Interior Architecture Symposium designed by AKU3 October,2014
Opinion by Richard Baird.
SISU was a symposium that took place in the summer of 2014 in the city of Tallinn. Organised by The Estonian Society of Interior Architects it was a place were recognised theoreticians and practitioners from Europe, Australia and Estonia met to discuss Dynamics of Theory and Practice within the field of interior architecture. The symposium’s identity, designed by AKU, leverages many of the familiar and communicative conventions of the industry and the visual identities that have come to represent it, but uses light and the interior walls of the venue to give these a unique and distinctive quality.
“Our perception of space is greatly dependent on light. Using fluorescent cardboard and simple folding, 2-dimensional objects suddenly create a space that invites the audience to enter. The design itself is kept intentionally flat, using only one font weight and colour. The name of the event is always framing the space from 4 corners.” – AKU
Although the identity draws on architectural brand identity conventions such as space, delivered through broad unprinted regions and a typographical framing device, structure using grid-based layouts, form through curved baselines, standardisation and economy conveyed with a consistent use of one typeface and a single ink, it is the use of indirect colour, light and white interior walls that really makes this piece stand out.

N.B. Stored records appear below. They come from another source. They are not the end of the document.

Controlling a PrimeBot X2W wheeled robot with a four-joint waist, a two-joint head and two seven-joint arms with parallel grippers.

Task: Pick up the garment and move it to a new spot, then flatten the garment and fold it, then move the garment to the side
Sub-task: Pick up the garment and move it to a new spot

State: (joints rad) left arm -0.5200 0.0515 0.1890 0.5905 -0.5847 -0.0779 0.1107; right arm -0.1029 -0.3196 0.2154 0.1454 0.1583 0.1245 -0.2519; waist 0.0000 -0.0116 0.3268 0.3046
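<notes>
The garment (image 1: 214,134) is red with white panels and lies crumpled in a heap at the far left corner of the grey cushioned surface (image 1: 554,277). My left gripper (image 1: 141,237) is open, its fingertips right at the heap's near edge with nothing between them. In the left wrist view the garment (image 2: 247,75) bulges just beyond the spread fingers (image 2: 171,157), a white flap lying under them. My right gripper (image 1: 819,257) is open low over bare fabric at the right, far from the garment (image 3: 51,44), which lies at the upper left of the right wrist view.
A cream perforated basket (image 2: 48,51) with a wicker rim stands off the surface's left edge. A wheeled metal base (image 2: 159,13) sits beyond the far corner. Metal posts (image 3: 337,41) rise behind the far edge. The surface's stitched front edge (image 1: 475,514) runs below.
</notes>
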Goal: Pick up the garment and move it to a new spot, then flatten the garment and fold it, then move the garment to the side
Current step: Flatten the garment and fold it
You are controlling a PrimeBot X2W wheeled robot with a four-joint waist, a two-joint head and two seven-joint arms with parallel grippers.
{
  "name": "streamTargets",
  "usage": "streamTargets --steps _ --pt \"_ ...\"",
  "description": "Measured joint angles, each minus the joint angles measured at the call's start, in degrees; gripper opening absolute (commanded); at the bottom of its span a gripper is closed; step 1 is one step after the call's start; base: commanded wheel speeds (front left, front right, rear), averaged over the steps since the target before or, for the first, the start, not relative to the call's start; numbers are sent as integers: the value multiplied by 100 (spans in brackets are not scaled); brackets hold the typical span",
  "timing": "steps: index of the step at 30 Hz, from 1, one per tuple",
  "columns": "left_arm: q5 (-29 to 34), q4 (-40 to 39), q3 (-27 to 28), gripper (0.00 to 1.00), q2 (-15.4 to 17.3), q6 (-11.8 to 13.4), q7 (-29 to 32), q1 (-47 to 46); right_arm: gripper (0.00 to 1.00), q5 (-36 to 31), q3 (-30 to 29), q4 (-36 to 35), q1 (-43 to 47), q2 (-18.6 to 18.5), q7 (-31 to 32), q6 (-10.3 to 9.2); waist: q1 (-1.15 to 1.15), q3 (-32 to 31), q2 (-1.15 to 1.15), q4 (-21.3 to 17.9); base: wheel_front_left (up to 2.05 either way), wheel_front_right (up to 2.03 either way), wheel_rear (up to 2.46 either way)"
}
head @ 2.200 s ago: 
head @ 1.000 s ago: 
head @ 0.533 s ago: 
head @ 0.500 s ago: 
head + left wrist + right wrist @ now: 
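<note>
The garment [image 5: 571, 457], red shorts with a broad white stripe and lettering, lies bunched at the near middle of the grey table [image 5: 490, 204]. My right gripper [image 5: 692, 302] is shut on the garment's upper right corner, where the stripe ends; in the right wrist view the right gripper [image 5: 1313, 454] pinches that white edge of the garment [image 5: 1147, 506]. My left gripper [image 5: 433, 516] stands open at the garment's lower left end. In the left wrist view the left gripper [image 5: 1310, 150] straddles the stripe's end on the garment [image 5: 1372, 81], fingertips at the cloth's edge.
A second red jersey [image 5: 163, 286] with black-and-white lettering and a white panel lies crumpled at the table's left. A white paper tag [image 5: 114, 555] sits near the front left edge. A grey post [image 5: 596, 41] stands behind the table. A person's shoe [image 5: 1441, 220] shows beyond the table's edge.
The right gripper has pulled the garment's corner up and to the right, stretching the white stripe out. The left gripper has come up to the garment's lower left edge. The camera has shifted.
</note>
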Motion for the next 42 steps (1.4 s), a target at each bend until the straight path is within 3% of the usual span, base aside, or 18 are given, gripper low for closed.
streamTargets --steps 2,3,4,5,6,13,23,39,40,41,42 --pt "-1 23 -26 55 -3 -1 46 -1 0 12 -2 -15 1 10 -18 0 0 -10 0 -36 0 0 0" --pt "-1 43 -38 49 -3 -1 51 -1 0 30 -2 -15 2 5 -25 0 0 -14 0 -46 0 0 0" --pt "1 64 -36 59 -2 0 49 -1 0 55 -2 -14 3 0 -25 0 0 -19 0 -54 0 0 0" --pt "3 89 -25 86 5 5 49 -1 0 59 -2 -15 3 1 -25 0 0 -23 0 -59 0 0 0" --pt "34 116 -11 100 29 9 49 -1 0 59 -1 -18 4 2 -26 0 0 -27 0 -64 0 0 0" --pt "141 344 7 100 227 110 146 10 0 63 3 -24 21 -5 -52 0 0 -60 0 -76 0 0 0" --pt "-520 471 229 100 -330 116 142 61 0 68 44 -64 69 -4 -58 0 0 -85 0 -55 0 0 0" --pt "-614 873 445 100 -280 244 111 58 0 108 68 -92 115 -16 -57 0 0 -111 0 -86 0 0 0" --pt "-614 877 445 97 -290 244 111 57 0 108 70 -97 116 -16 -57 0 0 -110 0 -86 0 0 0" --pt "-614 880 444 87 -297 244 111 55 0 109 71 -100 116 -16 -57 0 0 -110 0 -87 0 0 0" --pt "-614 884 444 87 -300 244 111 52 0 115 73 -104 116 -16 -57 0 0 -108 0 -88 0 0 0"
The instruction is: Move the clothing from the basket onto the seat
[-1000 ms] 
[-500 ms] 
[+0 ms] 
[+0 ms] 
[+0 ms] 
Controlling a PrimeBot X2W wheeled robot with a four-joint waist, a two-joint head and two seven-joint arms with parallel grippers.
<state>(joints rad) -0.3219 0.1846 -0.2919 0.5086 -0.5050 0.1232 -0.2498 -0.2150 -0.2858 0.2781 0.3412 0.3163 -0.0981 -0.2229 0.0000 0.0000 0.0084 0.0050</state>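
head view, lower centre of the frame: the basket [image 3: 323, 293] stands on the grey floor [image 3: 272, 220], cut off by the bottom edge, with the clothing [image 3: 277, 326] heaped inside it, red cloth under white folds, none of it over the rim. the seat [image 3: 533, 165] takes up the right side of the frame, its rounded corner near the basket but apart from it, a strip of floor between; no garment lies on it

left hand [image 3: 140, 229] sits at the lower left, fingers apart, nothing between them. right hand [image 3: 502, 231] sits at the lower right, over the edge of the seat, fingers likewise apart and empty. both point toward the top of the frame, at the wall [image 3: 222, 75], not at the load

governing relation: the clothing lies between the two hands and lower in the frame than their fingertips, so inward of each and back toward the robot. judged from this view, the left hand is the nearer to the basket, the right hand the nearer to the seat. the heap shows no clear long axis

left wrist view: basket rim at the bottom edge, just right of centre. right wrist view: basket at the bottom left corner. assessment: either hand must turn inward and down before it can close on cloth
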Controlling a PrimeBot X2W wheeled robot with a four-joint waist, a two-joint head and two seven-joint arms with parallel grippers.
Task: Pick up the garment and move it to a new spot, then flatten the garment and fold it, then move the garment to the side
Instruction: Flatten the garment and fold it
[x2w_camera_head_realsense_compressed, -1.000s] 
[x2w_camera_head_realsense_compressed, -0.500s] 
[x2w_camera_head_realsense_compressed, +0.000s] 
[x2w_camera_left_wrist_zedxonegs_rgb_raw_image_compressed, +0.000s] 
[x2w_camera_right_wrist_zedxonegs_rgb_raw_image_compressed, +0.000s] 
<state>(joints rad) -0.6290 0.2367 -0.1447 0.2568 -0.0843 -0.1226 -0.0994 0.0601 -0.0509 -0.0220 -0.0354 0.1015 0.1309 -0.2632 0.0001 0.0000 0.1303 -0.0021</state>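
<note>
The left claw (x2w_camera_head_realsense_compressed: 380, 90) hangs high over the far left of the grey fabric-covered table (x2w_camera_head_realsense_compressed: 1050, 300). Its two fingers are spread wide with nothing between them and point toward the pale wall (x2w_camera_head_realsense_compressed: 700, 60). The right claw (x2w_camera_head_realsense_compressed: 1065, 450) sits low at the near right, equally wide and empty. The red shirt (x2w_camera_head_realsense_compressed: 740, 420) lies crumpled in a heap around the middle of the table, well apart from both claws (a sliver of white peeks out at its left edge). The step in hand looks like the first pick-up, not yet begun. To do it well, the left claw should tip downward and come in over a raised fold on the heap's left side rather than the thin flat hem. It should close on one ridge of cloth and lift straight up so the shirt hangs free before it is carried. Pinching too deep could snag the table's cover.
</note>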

From my experience of writing up architectural brand identities for BP&O, blind embosses, gloss foils, uncoated/unreflective boards, and black and white colour palettes are an established shorthand for light and shade, the physics that give objects their three-dimensional characteristic. However, AKU’s use of folds and fluorescent board, hidden on the underside of posters and drawing on the white planes of the interior spaces on which these were mounted, is perhaps the most original approach to this I have seen. It is so effective I had initially perceived it as being electronically illuminated. I do recognise that these rely on good interior illumination and white walls but it shows an understanding of both the symposium’s theme and its location.
The concept’s translation across the event brochures, programmes and guides is equally effective and the colour choices introduce a contemporary and urban vibrancy to what is largely a solid typographical restraint and density and use of unprinted space. These colours are drawn out and enhanced by plenty of white, and while it does not translate as well on-line, as a symposium on physical rather than digital space, this feels largely irrelevant. The result draws a distinctive and original quality from the well established and expected.